A variation of this segment was played out in the second series where a room was set up in front of the opening of a lift in a public car park.

===Old News===
News stories from the past week are made to look like a news story from the 1960s or earlier, with the story shown in black and white and the picture quality degraded. The sound is replaced with a voice over using the same tone used in 1960s TV news with the voice over often having nothing related to the news story.

===Guy Williams Television Segment===
The show's third presenter, Guy Williams, is usually sent out by Jono and Ben to report on a big event from the week. Williams will do his best to interview those at the event often causing a humiliating scene for Guy Williams. One notable prank, in the first series, was when Guy refused to interview Justin Bieber because he thought it was a joke, leaving Bieber waiting in the interview chair for over half an hour. Sometimes Jono and Ben will prank Williams during this segment. During one of Guy's stand-up comedy shows, Jono and Ben came on stage before Williams and held up signs asking the audience not to laugh at any of Guy's jokes. This segment was retired in the second half of the second series, however; Guy is still often sent out to do various interviews.

===The Man Childs===
Each week, Jono and Ben send ten-year-old boy versions of themselves (dubbed "the Man Childs" and played by Nathan Bevan and Frankie O'Halloran) to do the celebrity interviews. The Man Childs are dressed to look like a younger version of Jono and Ben and ask cheeky questions written by Jono and Ben. This segment is similar to the sketch on British sketch show, Ant & Dec's Saturday Night Takeaway. The Man Childs' interviewees have included English singer Natalia Kills, All Black Ali Williams, actress Anna Hutchison, boy band The Wanted and socialites Sally and Jaime Ridge. At the end of the first series, a "Little Guy" (played by Jamie Christmas) was introduced, and accompanies his adult counterpart, Guy Williams, on several assignments.
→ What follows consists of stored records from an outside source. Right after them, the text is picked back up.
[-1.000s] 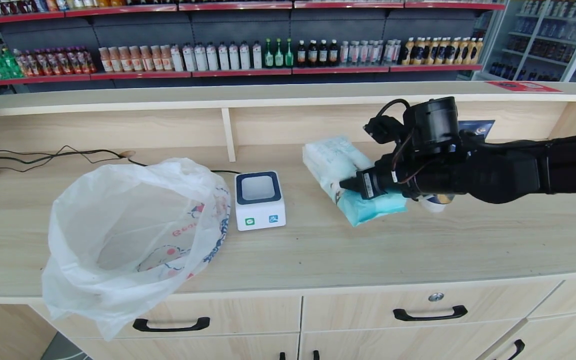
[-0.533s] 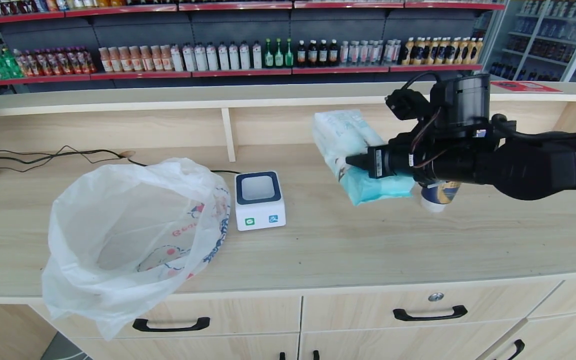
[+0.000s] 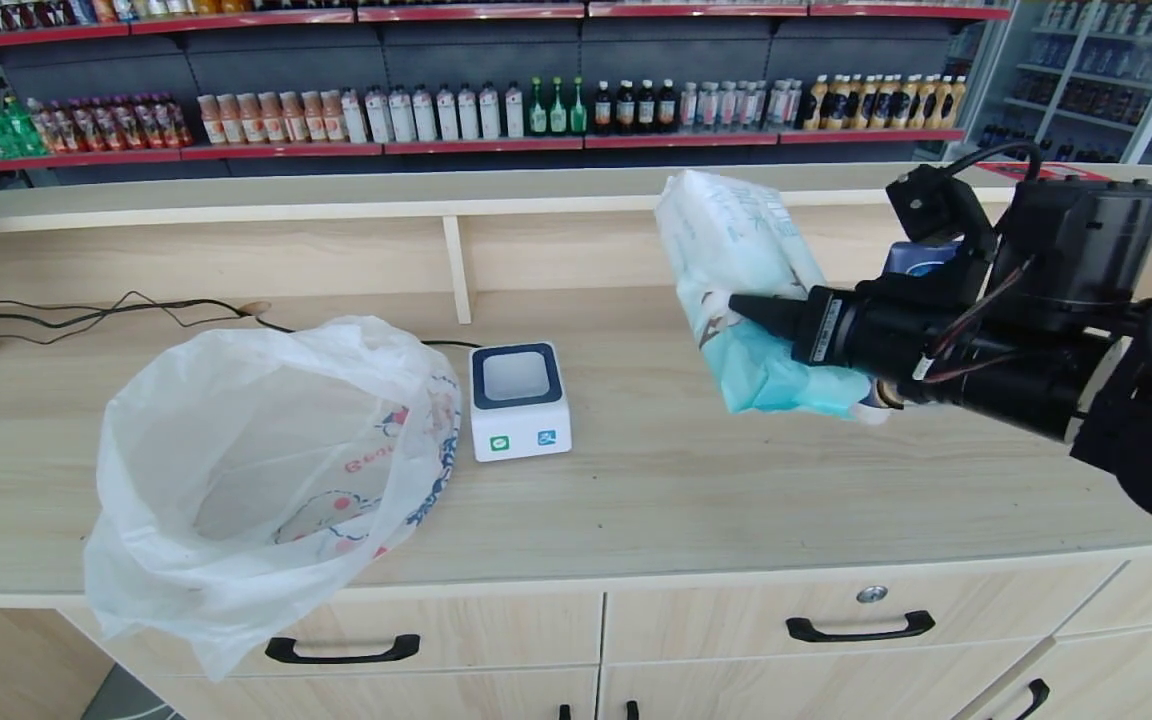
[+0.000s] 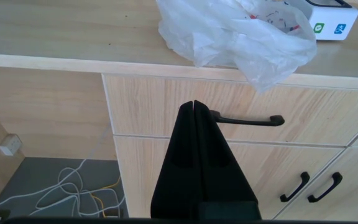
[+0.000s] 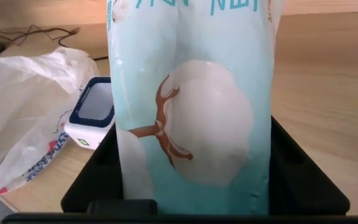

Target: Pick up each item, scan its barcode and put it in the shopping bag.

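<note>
Right claw pinches the tissue pack with teal lettering; left claw pressed together.

Everything is lit brightly and evenly. Only soft shadows are cast on the worktop. Its long edges are bent slightly near the head view's sides.

A long, light wooden counter runs across the scene, with a raised back ledge and a thin upright wooden divider beneath it. Thin black cables trail over the counter's far left. A flat red sheet lies on the ledge at the right. The drawer fronts below carry curved black handles and a small round silver lock. Behind, dark shelves with red edges hold a row of assorted drink bottles, beside a glass-door cooler. Loose white cables lie on the grey floor.
</note>
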You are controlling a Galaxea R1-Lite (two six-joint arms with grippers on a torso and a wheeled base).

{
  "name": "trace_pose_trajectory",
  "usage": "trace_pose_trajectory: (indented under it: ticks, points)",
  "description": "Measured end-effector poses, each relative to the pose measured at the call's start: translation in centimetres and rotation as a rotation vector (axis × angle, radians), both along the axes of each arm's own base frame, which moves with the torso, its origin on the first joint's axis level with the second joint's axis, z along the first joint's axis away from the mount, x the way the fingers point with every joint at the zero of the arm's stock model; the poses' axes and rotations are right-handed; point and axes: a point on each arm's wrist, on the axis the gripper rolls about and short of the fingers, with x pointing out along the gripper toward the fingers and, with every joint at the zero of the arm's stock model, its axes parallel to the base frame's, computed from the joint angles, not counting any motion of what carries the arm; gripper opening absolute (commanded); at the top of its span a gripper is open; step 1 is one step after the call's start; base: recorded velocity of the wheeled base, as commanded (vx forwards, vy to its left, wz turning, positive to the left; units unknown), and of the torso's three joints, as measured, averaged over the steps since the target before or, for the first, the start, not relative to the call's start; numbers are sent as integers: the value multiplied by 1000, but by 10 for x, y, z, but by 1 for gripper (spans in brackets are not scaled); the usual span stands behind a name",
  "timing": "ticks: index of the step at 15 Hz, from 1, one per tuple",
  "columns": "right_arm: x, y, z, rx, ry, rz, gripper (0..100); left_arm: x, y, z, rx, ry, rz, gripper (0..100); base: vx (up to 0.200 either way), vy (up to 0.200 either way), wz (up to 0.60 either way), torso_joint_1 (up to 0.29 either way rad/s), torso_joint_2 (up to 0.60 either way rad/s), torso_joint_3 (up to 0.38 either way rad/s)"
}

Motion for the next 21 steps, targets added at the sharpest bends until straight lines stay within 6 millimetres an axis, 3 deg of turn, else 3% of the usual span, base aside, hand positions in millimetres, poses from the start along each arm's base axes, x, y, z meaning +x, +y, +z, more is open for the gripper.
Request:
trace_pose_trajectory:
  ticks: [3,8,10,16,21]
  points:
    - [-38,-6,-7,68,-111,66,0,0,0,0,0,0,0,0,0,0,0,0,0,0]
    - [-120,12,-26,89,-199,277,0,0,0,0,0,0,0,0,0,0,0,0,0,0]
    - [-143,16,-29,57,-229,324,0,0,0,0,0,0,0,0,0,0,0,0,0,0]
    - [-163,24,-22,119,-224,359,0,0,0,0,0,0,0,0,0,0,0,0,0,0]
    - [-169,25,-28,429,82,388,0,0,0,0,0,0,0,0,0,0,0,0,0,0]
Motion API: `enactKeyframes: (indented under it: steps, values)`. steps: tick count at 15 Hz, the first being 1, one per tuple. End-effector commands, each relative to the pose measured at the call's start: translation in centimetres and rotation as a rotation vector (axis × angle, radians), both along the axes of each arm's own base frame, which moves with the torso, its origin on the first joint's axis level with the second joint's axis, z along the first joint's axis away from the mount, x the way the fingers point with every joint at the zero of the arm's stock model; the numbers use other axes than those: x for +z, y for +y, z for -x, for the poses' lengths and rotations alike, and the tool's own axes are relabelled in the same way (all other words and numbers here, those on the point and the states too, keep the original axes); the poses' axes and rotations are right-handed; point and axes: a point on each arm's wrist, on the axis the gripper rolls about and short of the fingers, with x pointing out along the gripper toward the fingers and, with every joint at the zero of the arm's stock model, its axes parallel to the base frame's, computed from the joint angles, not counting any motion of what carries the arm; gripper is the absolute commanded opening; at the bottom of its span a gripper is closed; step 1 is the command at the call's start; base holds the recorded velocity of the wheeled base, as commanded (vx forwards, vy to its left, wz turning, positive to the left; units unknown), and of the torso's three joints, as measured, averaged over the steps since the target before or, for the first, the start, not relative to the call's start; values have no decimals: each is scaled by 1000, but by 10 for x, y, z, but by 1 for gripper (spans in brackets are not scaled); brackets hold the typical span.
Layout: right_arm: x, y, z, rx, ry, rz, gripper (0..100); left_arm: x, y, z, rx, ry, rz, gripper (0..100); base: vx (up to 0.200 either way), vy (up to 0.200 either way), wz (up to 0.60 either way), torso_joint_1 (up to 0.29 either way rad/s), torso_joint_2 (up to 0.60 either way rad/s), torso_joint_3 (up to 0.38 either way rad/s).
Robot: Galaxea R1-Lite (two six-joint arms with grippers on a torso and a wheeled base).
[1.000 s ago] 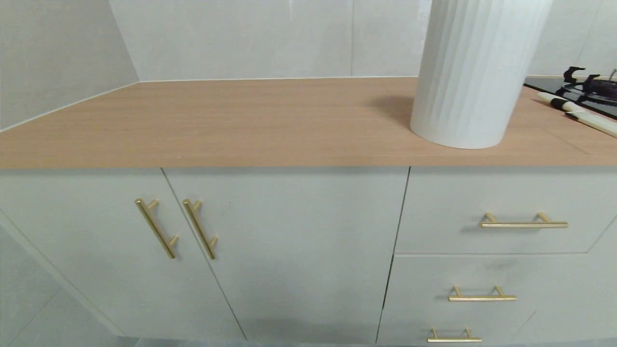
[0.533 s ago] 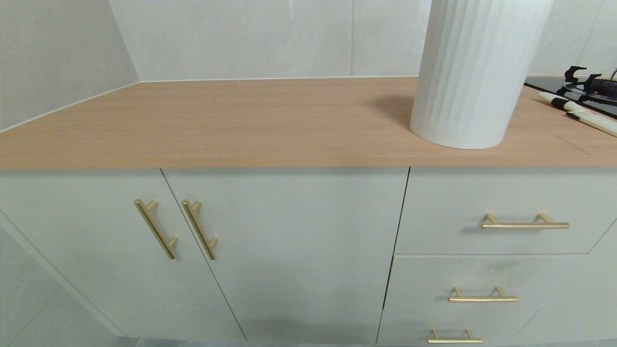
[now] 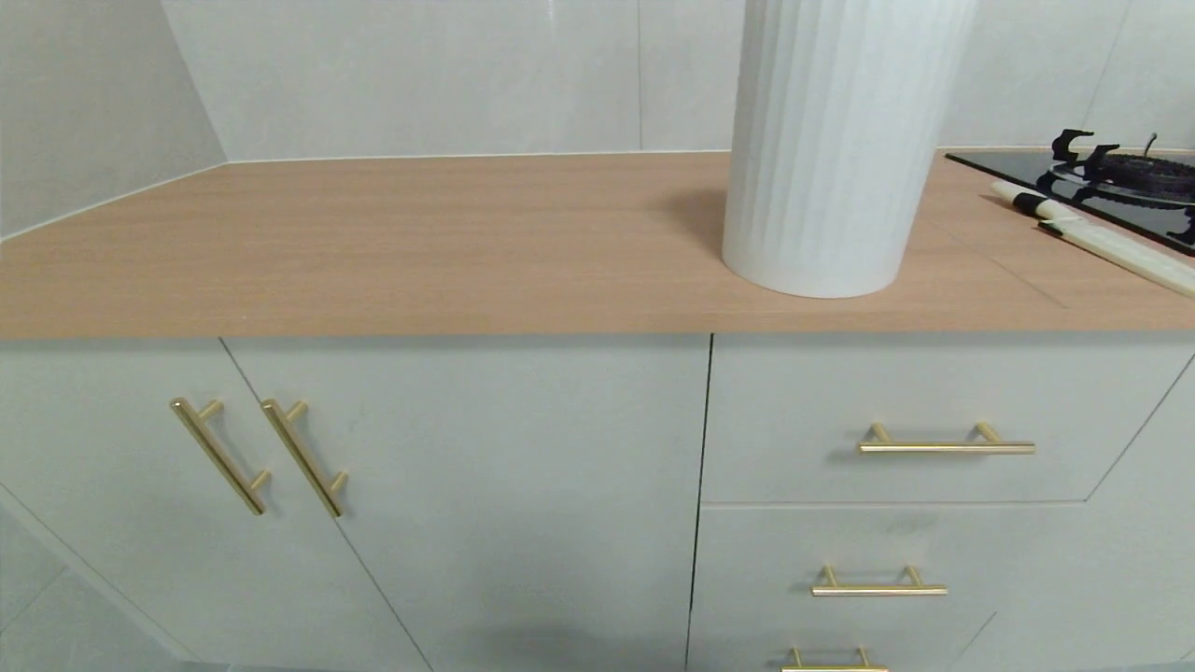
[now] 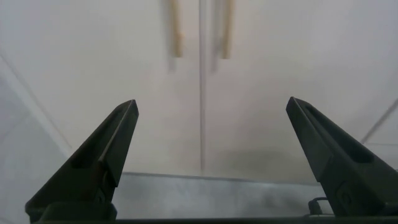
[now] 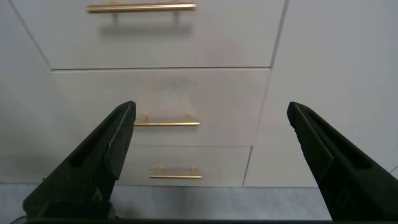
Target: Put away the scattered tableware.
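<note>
My left end effector (image 4: 211,104) is open wide and holds nothing. It faces two cupboard doors (image 4: 280,74). My right end effector (image 5: 211,106) is open wide too, facing the drawers (image 5: 161,93). A knife (image 3: 1130,257) lies at the right edge of the counter (image 3: 420,243), just beside the stove (image 3: 1111,182) and near a tall white pot (image 3: 826,159).

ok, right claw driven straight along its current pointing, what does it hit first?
Likely the middle drawer front, just beside the end of its gold handle. The right claw is open and nothing shows in between; depth is unclear.
</note>
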Motion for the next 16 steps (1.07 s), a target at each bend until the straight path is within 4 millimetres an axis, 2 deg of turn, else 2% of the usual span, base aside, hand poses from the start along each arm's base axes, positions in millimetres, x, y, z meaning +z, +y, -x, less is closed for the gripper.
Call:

The theme music played during this segment is "Chicken Man" by Alan Hawkshaw, more well-known as the theme song of Grange Hill.

===Guy Williams Hunger Fails===
Seen towards the end of the second season, Guy Williams would show three clips from television or the Internet where a person has failed, such as a clip of a soccer player scoring a goal in their own goal post. The first two are often overseas clips but the third and winning clip will be a New Zealand clip. Guy will then locate the person in the clip and present them with the award, often trying to re-enact the clip and Guy ending up in an embarrassing situation. The segment did not return in 2014.

===Pick a Laugh===
Jono, Ben and the rest of the show crew act out a scene and at the climax the segment ends. Viewers are then asked to post on the show Facebook page how they want the story to continue. One viewer's suggestion will then be played out the next week. The name of the segment Pick a Laugh is a reference to the Pick a Path Gamebook series where the reader chooses what happens next by turning to a specific page.

===Sh*t Nobody Says===
Introduced in the second series, this segment is played just before the show's first or second advertisement break. Each week a theme is picked and Jono and Ben will run through comments people would likely never say when it came to that theme. For example, one week the theme was "Living in Auckland", and comments were made such as "Man, house prices are cheap here". The segment normally features a television show or a recent event, cutting between Jono, Ben and Guy each making a comment.